Bugler: Communications on climate issues can move public opinion to change policy
“Talk more and talk better,” said Will Bugler when he pointed to other practitioners and communicators in the field of climate change resilience.
“As a researcher or a scientist, you can increase the impact of your work by taking your findings to the communities that you feature in your research,” he continues.
When he was 5 years old, Will moved from London to a farm in rural Herefordshire (in the west of England on the Welsh borders). His formative years were spent on the family farm, staying up late to help with lambing in the spring, climbing hay bales in the summer, and apple picking in the autumn.

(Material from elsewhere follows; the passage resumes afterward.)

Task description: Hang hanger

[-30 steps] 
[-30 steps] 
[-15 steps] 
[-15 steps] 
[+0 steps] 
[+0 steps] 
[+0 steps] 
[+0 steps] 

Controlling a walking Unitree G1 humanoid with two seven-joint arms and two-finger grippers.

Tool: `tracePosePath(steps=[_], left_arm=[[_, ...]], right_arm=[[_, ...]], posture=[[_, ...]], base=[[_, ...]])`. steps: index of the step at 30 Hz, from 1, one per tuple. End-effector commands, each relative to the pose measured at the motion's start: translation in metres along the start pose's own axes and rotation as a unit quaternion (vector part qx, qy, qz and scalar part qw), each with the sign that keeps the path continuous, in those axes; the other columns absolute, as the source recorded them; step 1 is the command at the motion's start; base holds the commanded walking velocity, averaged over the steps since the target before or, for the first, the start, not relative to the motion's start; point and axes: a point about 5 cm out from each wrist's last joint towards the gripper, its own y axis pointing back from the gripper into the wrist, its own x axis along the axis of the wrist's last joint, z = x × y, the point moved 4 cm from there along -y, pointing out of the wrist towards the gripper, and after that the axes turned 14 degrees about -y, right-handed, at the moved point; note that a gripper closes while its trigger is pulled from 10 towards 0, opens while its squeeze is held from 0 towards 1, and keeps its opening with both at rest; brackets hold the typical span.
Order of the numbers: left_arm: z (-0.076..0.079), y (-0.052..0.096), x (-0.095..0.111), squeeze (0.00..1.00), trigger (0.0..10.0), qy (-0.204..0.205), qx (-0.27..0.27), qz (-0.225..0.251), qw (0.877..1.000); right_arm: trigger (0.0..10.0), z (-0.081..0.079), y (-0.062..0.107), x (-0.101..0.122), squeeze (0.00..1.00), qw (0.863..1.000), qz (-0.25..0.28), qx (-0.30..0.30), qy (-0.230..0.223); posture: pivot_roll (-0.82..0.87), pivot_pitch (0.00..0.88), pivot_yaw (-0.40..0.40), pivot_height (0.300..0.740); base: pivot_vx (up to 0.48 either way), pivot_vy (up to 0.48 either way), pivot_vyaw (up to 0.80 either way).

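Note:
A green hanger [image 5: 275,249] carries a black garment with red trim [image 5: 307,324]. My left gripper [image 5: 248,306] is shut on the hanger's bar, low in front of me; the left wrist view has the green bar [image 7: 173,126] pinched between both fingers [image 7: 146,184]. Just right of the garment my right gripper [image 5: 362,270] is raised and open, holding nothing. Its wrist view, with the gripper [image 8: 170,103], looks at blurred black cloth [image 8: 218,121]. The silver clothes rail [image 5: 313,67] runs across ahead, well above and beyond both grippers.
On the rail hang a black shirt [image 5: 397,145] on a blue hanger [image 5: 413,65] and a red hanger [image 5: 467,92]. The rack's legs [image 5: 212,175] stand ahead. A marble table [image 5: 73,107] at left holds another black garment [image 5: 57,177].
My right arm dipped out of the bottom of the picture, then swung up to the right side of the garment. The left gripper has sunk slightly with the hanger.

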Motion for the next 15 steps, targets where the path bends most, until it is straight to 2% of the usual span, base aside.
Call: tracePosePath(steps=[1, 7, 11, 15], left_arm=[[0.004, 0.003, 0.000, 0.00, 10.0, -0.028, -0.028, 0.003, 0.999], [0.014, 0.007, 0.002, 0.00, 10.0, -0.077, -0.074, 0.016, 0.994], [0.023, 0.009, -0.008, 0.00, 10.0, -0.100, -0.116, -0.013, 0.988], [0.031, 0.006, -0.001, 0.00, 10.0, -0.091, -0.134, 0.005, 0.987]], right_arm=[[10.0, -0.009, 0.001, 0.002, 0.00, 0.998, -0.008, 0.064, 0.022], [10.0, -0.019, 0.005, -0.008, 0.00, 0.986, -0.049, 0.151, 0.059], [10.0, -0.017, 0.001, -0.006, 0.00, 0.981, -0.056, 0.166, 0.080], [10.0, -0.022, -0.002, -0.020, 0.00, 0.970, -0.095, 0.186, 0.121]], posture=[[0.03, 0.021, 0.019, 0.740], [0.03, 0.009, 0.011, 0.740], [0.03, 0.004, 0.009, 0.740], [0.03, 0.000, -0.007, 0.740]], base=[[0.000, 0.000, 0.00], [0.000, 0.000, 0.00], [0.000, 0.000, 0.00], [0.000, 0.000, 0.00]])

“It was a good place to grow up – I appreciated the space and the freedom of the outdoors. But I think on reflection it also gave me a real understanding of how the world is shaped by nature – you can’t escape it on the farm – your days are dictated by the weather and the seasons, your crops succeed or fail, it is a good year or a bad one,” Will recollected about his childhood.
His work on communicating climate change began when he got an internship position at the UK Department for Environment Food and Rural Affairs, working as a researcher in their ‘adapting to climate change team’.
He remembers, as one of his first jobs, being asked to write a definition paper on ‘sustainable adaptation to climate change’ for the Sustainable Development Commission (SDC).
“‘Talk about an exercise in futility!’ I thought, if anyone didn’t need a paper from an over-enthusiastic, recent graduate about what constitutes ‘sustainable adaptation’ it was the highly-educated professionals at the SDC,” said Will.
From there, he worked in a couple of other policy-related jobs and then did a short stint at the Ecologist Magazine. He found that he enjoyed writing about environmental issues, and grappling with the challenge of presenting scientific work in an engaging way.
He continued his writing on resilience issues by setting up the Get Resilient website (www.getresilient.com) which he still manages today.
In 2011, Will took a job with Acclimatise, one of the few consulting firms in Europe that specialises exclusively in climate adaptation and resilience.
“It was through my work there that I became fully aware of how central communications is to the issue of climate change.”
Will has done a lot of work on climate change communications in urban contexts. He leads Acclimatise’s work on communication. They have given him a lot of freedom to explore this area of work, and the people are only just beginning to understand the potential of climate communications to drive change.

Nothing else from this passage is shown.